One of the speaker’s top signs of authority is the ability to name committees.

Those who lead the panels have a huge influence over which bills are heard and when.

“I tend to wish we didn’t have party labels behind our names,” Barras said. “But it’s a political environment, I understand that.”

Barras said his goal is to ensure that issues get a fair and comprehensive review in committee. The way to do that is to ensure that the members are engaged and excited about their work, he said.

He asked the 105 representatives to list their committee preferences and why. He interviewed about 80 of the members, then tried to match wants, abilities, region and party to the available positions.

“It’s impossible to match everything perfectly,” Barras said. “We could have just placed folks where we needed, but that wouldn’t have helped us achieve the goal. It sounds simple — I thought so before I had to do it — but it’s really a huge puzzle.”

Barras said he spoke with former speakers and was told that he was making committee selections in a different way and much faster than previously had been done. He said he did not get advice from U.S. Sen. David Vitter and U.S. House Majority Whip Steve Scalise but did talk with Henry and Leger, who both ran for the speakership.

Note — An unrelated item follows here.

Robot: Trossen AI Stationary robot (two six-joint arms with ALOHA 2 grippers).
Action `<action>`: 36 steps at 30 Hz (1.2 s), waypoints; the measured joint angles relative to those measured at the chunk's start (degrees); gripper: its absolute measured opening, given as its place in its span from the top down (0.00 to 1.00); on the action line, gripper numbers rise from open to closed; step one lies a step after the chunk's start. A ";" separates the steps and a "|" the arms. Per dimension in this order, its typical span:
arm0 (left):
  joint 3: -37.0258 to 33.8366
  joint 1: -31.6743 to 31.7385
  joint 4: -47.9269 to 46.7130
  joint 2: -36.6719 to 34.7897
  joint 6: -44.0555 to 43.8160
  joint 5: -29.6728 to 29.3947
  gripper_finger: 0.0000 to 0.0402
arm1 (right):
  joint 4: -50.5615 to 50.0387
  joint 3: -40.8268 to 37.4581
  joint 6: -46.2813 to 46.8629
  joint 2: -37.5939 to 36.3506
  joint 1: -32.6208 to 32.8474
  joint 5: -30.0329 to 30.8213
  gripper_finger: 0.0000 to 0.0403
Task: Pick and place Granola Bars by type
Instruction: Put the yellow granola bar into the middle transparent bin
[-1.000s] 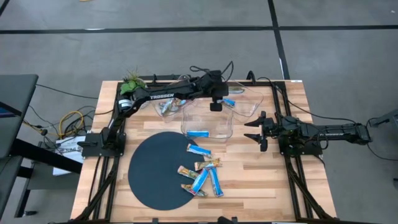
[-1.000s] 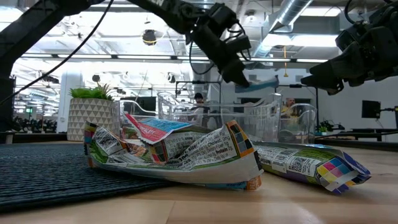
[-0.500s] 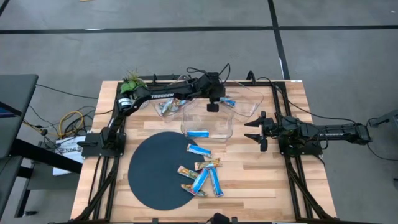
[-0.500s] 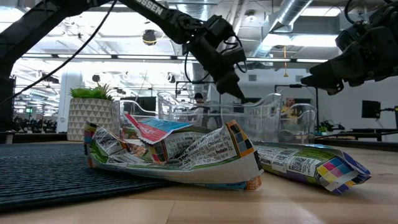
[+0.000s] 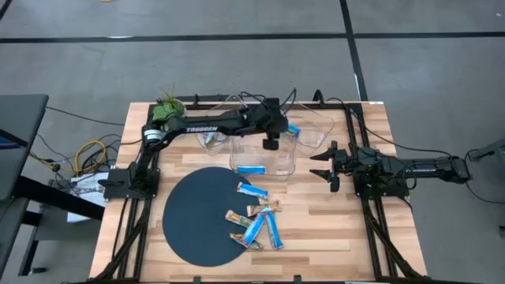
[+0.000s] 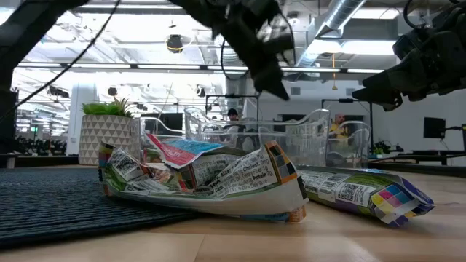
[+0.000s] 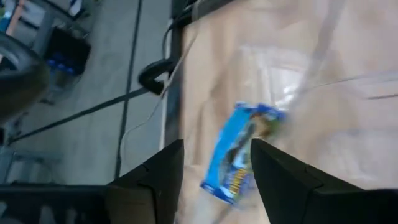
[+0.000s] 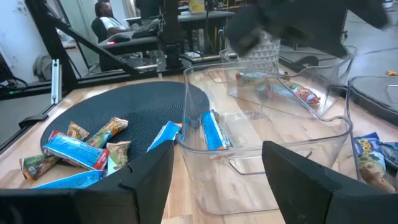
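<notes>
1. I see a pale wood-plank table (image 5: 331,237) with a round, dark, woven mat (image 5: 193,213) on it and three clear, glossy plastic bins with rounded corners at the far side.
2. The Granola Bars are small, shiny and crinkled. Five or six lie clustered at the mat's right edge (image 5: 256,217), mostly bright blue, some gold-brown.
3. One blue bar (image 5: 252,169) lies in the middle bin (image 5: 286,167); a blue bar (image 5: 293,130) lies in the right bin (image 5: 323,136); reddish-silver wrappers (image 5: 210,138) sit in the left bin (image 5: 207,118).
4. My left gripper (image 5: 270,143) hangs above the gap between the middle and right bins. Its fingers (image 7: 155,180) are spread and hold nothing; the blue bar (image 7: 244,152) lies beyond them.
5. A second ago that bar was pinched in this gripper over the bins; now it is released and the gripper has pulled back slightly.
6. My right gripper (image 5: 319,166) waits beside the middle bin, fingers apart and empty, unchanged.
</notes>
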 joint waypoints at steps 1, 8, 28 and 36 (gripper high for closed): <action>0.04 -0.93 -1.59 -0.83 -0.18 0.19 0.56 | -0.02 0.02 0.00 0.02 0.02 0.00 0.41; 0.06 -7.48 -20.54 -6.52 -7.36 9.11 0.60 | -0.02 0.02 0.02 0.01 0.02 0.00 0.41; -11.46 -28.59 -27.55 -8.24 -30.47 12.38 0.63 | -0.02 0.02 0.02 0.02 0.02 0.00 0.41; -21.57 -27.03 -16.75 -8.22 -32.04 1.69 0.63 | 0.00 0.02 0.02 0.02 0.00 0.00 0.41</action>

The governor’s comments may be a sign of tensions just ahead of a special session expected to start on Feb. 14.

The chief topic is how to tackle Louisiana’s budget crisis, including a shortfall of at least $750 million by June 30 and $1.9 billion or more for the financial year that begins on July 1.

Barras’ selection of state Rep. Nancy Landry, R-Lafayette, to lead the House Education Committee also sparked criticism from Louisiana’s two teachers unions.

In a prepared statement, the Louisiana Federation of Teachers and the Louisiana Association of Educators — both Edwards allies — said Landry is a “vocal advocate of the corporate model of education reform.”

“Rep. Landry has often been one of the most ideologically driven members of the House Education Committee,” LFT President Steve Monaghan said.

LAE President Debbie Meaux said public education divisions are unfortunate but her group is “on board. We just need Rep. Landry to work with us.”

Landry, who often backs bills to make major changes in public schools opposed by the LFT and LAE, said she plans to work with all stakeholders to improve public education.

“I am a product of a Louisiana public education and the mother of two sons who both graduated from public schools here,” she said. “As a result of my personal experiences, I am committed to reforms that improve parental choice and focus on the needs of school children.”